The sole answer should be the number of lines in the material below that hold "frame".
----
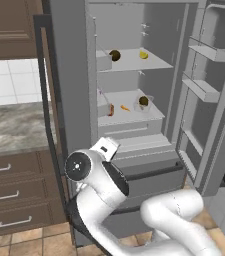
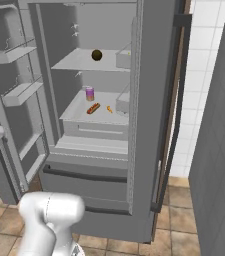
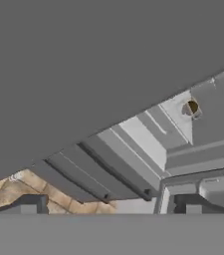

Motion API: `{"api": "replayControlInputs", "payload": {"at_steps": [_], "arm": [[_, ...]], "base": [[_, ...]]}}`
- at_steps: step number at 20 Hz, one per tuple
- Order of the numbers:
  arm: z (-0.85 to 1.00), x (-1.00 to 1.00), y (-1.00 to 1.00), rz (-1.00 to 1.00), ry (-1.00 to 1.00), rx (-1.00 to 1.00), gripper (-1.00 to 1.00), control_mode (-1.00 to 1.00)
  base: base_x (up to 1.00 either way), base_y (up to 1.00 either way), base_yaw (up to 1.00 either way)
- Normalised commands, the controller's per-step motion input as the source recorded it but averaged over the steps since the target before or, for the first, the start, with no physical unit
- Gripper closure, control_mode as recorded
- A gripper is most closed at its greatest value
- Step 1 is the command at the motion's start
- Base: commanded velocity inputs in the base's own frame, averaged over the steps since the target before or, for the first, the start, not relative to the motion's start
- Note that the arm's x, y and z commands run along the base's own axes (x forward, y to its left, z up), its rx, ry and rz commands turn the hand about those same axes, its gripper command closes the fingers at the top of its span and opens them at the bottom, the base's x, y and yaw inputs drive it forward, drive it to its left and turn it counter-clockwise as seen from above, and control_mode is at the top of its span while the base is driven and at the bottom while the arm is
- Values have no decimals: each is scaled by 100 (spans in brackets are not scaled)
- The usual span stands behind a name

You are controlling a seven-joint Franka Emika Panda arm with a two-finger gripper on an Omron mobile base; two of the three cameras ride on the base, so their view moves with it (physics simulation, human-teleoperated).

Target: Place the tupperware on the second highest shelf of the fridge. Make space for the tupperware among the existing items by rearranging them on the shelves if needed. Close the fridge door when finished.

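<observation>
The fridge (image 1: 70, 75) stands open, its inside lit. The tupperware (image 1: 143, 103), a small grey container with a brown lump inside, rests at the right of the second highest shelf (image 1: 134, 117), the lower of the two shelves that show. A red sausage (image 1: 110, 110) and an orange carrot (image 1: 125, 107) lie to its left. On the shelf above sit a dark round lump (image 1: 115, 55) and a yellow piece (image 1: 143, 55). My gripper (image 3: 111, 206) is open and holds nothing, low before the fridge drawers. In the hand view the tupperware (image 3: 192, 107) is small and far off.
The open door (image 1: 209, 90) with its bins juts out at the right. Drawer fronts (image 1: 149, 170) run below the shelves. A counter with wooden drawers (image 1: 14, 195) is at the left. A small pinkish can (image 2: 89, 93) stands behind the sausage (image 2: 93, 108).
</observation>
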Motion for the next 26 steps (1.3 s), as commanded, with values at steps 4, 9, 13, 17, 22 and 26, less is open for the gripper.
{"api": "replayControlInputs", "payload": {"at_steps": [4,9,13,17,22,26], "arm": [[-2,0,100,8,0,-39,-100,-100],[-4,14,100,3,3,-40,-100,-100],[-9,29,100,0,4,-36,-100,-100],[-6,29,100,0,1,-32,-100,-100],[-14,8,98,-2,0,-30,-100,-100],[-26,39,41,-7,0,-15,-100,-100]], "base": [[0,0,0],[0,0,0],[0,0,0],[0,0,0],[0,0,0],[0,0,0]]}}
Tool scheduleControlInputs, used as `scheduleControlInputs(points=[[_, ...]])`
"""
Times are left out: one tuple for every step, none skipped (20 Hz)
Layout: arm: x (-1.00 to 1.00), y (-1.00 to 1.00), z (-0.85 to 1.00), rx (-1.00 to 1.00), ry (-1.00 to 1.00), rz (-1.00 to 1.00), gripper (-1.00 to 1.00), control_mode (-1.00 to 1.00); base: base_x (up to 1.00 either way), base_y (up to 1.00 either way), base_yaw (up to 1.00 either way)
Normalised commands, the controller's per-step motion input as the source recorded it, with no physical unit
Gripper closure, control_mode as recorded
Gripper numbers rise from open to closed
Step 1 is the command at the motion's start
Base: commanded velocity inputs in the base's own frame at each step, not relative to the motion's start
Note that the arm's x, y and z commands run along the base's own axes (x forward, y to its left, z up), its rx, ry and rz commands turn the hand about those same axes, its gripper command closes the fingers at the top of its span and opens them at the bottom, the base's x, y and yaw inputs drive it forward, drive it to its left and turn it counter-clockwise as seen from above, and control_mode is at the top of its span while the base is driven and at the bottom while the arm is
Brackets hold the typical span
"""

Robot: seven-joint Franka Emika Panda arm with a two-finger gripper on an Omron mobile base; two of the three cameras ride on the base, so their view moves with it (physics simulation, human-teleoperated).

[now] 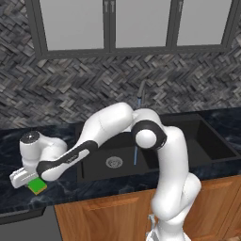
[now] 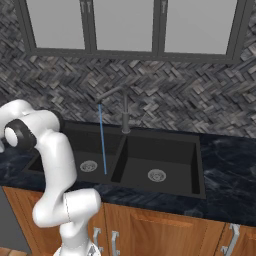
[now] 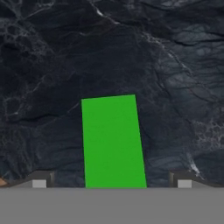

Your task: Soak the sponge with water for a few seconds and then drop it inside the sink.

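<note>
Even flat rendered light, no glare, slightly soft, coarse pixels

The sponge (image 1: 37, 186) is lying on the counter (image 1: 61, 188), left of the sink (image 1: 207, 141) and well apart from it — directly under the pincer (image 1: 28, 181). The water (image 2: 102, 140) is falling into the left basin, just beside the divider.
</note>
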Motion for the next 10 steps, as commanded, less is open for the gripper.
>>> scheduleControlInputs(points=[[0.00,0.00,-0.16,0.00,-0.01,0.00,-1.00,-1.00,0.00,0.00,0.00],[0.00,0.00,-0.14,0.00,-0.01,0.00,-1.00,-1.00,0.00,0.00,0.00],[0.02,0.00,-0.11,0.00,0.00,0.00,-1.00,-1.00,0.00,0.00,0.00],[0.04,0.00,-0.07,0.00,0.00,0.00,-1.00,-1.00,0.00,0.00,0.00],[0.05,0.00,-0.01,0.00,0.00,0.00,-1.00,-1.00,0.00,0.00,0.00],[0.05,0.03,0.00,0.00,0.00,0.00,-1.00,-1.00,0.00,0.00,0.00],[0.05,0.04,0.00,0.00,0.00,0.00,-1.00,-1.00,0.00,0.00,0.00],[0.04,0.06,0.00,0.00,0.00,0.00,-1.00,-1.00,0.00,0.00,0.00],[0.04,0.06,0.00,0.00,0.00,0.00,-1.00,-1.00,0.00,0.00,0.00],[0.04,0.04,0.00,0.00,0.00,0.00,-1.00,-1.00,0.00,0.00,0.00]])
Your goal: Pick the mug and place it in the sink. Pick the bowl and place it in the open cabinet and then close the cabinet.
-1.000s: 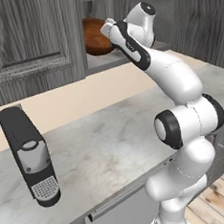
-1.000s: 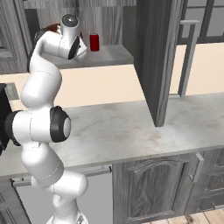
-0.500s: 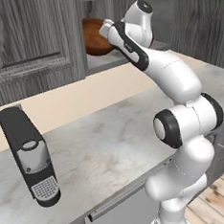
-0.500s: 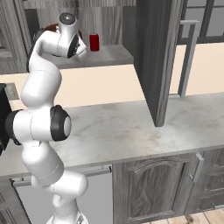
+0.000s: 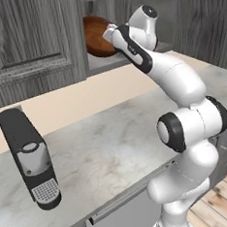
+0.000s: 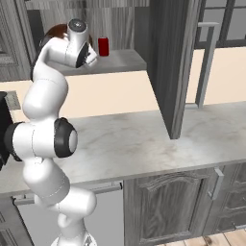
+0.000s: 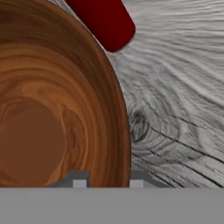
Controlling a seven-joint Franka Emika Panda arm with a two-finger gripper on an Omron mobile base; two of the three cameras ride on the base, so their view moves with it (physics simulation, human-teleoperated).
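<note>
Bowl [image 7: 52, 113] rim between hand [image 7: 107, 180] tips

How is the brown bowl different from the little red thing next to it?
The bowl is wide, brown and wood-grained; the red can is narrow, plain and red. The bowl is much bigger than the can. The bowl is a shallow dish; the can is a cylinder. Both sit on the cabinet shelf.

One bowl [image 7: 48, 109], one red can [image 6: 103, 46], one coffee machine [image 5: 30, 157].
</note>
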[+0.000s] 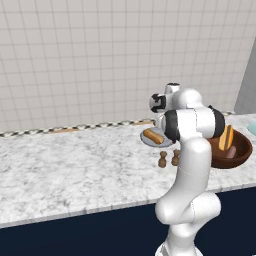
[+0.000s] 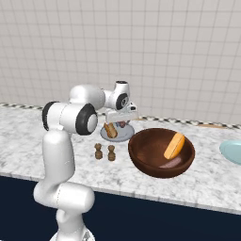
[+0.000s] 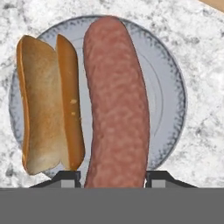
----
YOUR RESPONSE: 2